■ WHAT IS BEING ASKED:
Could you print each line of the material below exactly?

■ MATERIAL FOR THIS TASK:

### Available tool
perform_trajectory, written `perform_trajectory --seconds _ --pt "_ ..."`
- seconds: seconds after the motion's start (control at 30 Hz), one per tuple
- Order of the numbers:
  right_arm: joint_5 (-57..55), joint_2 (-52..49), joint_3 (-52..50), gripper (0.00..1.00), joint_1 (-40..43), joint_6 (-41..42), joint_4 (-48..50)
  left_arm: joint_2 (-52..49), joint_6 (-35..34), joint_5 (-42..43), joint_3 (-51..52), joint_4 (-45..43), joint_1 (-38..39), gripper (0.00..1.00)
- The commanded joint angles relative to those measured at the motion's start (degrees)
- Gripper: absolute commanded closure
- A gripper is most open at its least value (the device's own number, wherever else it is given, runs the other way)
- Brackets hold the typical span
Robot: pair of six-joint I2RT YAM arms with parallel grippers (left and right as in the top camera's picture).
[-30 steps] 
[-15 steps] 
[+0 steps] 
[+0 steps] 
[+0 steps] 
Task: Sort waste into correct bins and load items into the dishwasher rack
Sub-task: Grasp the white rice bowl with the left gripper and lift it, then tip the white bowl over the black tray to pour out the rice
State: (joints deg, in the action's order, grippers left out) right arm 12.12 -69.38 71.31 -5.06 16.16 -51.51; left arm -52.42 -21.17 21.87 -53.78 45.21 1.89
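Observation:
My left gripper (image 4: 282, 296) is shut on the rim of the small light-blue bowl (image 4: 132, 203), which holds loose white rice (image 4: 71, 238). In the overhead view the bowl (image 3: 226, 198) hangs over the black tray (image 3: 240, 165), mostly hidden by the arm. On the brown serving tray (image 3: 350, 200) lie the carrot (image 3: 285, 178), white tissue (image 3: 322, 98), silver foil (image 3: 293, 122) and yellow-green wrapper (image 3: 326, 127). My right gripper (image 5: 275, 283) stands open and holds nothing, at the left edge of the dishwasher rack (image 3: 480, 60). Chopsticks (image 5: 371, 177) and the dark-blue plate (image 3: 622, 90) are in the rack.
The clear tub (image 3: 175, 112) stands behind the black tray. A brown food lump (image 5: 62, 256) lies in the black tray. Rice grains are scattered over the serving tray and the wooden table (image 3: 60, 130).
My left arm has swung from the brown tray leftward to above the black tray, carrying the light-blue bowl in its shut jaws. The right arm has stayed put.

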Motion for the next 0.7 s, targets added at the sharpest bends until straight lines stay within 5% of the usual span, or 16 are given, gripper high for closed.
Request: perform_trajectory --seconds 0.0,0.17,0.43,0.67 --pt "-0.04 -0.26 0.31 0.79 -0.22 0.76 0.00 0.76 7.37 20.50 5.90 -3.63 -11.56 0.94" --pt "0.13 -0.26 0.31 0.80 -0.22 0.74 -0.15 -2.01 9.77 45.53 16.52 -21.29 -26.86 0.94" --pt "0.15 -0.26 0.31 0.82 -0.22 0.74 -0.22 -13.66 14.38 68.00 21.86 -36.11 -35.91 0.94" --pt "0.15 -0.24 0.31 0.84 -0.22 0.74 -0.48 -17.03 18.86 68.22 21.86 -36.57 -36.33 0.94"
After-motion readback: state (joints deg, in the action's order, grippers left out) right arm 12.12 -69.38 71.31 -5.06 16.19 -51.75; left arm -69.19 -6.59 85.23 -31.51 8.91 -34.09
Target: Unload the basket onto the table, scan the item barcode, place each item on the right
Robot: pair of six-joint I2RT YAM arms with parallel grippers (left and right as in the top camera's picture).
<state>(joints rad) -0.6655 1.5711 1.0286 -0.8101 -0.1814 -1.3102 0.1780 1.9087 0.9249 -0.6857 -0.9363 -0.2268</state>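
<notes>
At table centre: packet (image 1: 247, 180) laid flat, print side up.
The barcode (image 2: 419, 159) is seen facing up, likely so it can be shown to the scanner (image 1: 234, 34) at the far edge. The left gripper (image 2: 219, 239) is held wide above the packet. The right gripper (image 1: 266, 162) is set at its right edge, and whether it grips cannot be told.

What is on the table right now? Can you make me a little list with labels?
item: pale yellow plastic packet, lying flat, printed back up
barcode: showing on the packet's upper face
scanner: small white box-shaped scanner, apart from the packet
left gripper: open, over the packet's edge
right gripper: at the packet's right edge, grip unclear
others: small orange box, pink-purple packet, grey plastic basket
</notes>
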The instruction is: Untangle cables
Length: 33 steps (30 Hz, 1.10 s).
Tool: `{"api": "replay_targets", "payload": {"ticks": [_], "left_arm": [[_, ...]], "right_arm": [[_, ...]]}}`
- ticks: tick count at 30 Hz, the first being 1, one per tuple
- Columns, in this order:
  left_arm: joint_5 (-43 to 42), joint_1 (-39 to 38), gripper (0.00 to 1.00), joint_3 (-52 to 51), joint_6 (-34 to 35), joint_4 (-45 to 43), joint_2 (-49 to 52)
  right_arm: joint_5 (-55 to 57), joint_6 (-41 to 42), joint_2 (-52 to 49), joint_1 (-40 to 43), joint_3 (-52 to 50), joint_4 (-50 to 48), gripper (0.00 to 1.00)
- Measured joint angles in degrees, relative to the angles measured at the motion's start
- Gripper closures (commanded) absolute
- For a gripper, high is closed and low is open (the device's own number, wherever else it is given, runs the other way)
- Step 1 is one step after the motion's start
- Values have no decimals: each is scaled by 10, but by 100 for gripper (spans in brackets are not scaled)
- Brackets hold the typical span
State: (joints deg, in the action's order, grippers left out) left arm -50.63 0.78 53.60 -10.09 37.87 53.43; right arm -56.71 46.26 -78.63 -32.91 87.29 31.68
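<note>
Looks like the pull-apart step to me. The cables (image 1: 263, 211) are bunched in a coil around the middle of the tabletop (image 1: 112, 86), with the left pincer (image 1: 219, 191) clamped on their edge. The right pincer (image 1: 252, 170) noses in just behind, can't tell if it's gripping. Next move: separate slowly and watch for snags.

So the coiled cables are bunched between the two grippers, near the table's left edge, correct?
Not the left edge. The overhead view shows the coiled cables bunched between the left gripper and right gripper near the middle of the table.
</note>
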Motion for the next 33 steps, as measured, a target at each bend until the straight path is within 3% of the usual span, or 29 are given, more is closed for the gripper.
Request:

■ RESPONSE:
### Available tool
perform_trajectory, written `perform_trajectory --seconds _ --pt "_ ..."`
- seconds: seconds after the motion's start (control at 30 Hz), one per tuple
- Order of the numbers:
  right_arm: joint_5 (-57..55), joint_2 (-52..49), joint_3 (-52..50), gripper (0.00..1.00), joint_1 (-40..43), joint_6 (-41..42), joint_4 (-48..50)
  left_arm: joint_2 (-52..49), joint_6 (-35..34), joint_5 (-42..43), joint_3 (-51..52), joint_4 (-45..43), joint_1 (-38..39), gripper (0.00..1.00)
- The commanded joint angles relative to those measured at the motion's start (degrees)
- Gripper: absolute commanded closure
- A gripper is most open at its least value (the device's own number, wherever else it is given, runs the other way)
- Brackets hold the typical span
Robot: pair of six-joint I2RT YAM arms with parallel grippers (left and right as in the top camera's picture).
[-30 steps] 
[-15 steps] 
[+0 steps] 
[+0 steps] 
[+0 steps] 
Task: Sort waste into correct bins and load items into the dishwasher rack
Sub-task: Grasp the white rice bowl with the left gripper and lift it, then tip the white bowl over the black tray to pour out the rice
State: (joints deg, in the action's order, grippers left out) right arm 12.12 -69.38 71.31 -5.06 16.16 -51.51; left arm -52.42 -21.17 21.87 -53.78 45.21 1.89
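Observation:
My left gripper (image 4: 282, 296) is shut on the rim of the small light-blue bowl (image 4: 132, 203), which holds loose white rice (image 4: 71, 238). In the overhead view the bowl (image 3: 226, 198) hangs over the black tray (image 3: 240, 165), mostly hidden by the arm. On the brown serving tray (image 3: 350, 200) lie the carrot (image 3: 285, 178), white tissue (image 3: 322, 98), silver foil (image 3: 293, 122) and yellow-green wrapper (image 3: 326, 127). My right gripper (image 5: 275, 283) stands open and holds nothing, at the left edge of the dishwasher rack (image 3: 480, 60). Chopsticks (image 5: 371, 177) and the dark-blue plate (image 3: 622, 90) are in the rack.
The clear tub (image 3: 175, 112) stands behind the black tray. A brown food lump (image 5: 62, 256) lies in the black tray. Rice grains are scattered over the serving tray and the wooden table (image 3: 60, 130).
My left arm has swung from the brown tray leftward to above the black tray, carrying the light-blue bowl in its shut jaws. The right arm has stayed put.
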
Motion for the next 0.7 s, targets added at the sharpest bends until straight lines stay within 5% of the usual span, or 16 are given, gripper high for closed.
Request: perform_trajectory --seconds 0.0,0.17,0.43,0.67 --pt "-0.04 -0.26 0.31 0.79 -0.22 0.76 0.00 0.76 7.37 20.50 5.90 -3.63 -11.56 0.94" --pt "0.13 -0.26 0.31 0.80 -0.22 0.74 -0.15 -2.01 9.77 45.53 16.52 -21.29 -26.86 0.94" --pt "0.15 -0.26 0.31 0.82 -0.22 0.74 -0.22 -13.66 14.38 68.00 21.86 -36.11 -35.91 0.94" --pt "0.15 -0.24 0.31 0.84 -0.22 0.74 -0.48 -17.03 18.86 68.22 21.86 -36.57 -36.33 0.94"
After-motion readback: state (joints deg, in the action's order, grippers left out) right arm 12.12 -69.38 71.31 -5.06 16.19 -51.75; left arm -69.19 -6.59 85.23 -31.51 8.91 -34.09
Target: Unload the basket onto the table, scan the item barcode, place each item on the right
Robot: pair of six-joint I2RT YAM arms with parallel grippers (left and right as in the top camera's picture).
<state>(joints rad) -0.6655 1.5711 1.0286 -0.8101 -0.1814 -1.3102 0.1780 1.9087 0.9249 -0.6857 -0.9363 -0.2268</state>
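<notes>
At table centre: packet (image 1: 247, 180) laid flat, print side up.
The barcode (image 2: 419, 159) is seen facing up, likely so it can be shown to the scanner (image 1: 234, 34) at the far edge. The left gripper (image 2: 219, 239) is held wide above the packet. The right gripper (image 1: 266, 162) is set at its right edge, and whether it grips cannot be told.

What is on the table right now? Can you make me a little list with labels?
item: pale yellow plastic packet, lying flat, printed back up
barcode: showing on the packet's upper face
scanner: small white box-shaped scanner, apart from the packet
left gripper: open, over the packet's edge
right gripper: at the packet's right edge, grip unclear
others: small orange box, pink-purple packet, grey plastic basket
</notes>
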The instruction is: Untangle cables
Length: 33 steps (30 Hz, 1.10 s).
Tool: `{"api": "replay_targets", "payload": {"ticks": [_], "left_arm": [[_, ...]], "right_arm": [[_, ...]]}}`
- ticks: tick count at 30 Hz, the first being 1, one per tuple
- Columns, in this order:
  left_arm: joint_5 (-43 to 42), joint_1 (-39 to 38), gripper (0.00 to 1.00), joint_3 (-52 to 51), joint_6 (-34 to 35), joint_4 (-45 to 43), joint_2 (-49 to 52)
  right_arm: joint_5 (-55 to 57), joint_6 (-41 to 42), joint_2 (-52 to 49), joint_1 (-40 to 43), joint_3 (-52 to 50), joint_4 (-50 to 48), gripper (0.00 to 1.00)
- Measured joint angles in degrees, relative to the angles measured at the motion's start
- Gripper closures (commanded) absolute
- For a gripper, high is closed and low is open (the device's own number, wherever else it is given, runs the other way)
- Step 1 is one step after the motion's start
- Values have no decimals: each is scaled by 10, but by 100 for gripper (spans in brackets are not scaled)
- Brackets hold the typical span
State: (joints deg, in the action's order, grippers left out) left arm -50.63 0.78 53.60 -10.09 37.87 53.43; right arm -56.71 46.26 -78.63 -32.91 87.29 31.68
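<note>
Looks like the pull-apart step to me. The cables (image 1: 263, 211) are bunched in a coil around the middle of the tabletop (image 1: 112, 86), with the left pincer (image 1: 219, 191) clamped on their edge. The right pincer (image 1: 252, 170) noses in just behind, can't tell if it's gripping. Next move: separate slowly and watch for snags.

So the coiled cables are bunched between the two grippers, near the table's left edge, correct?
Not the left edge. The overhead view shows the coiled cables bunched between the left gripper and right gripper near the middle of the table.
</note>
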Motion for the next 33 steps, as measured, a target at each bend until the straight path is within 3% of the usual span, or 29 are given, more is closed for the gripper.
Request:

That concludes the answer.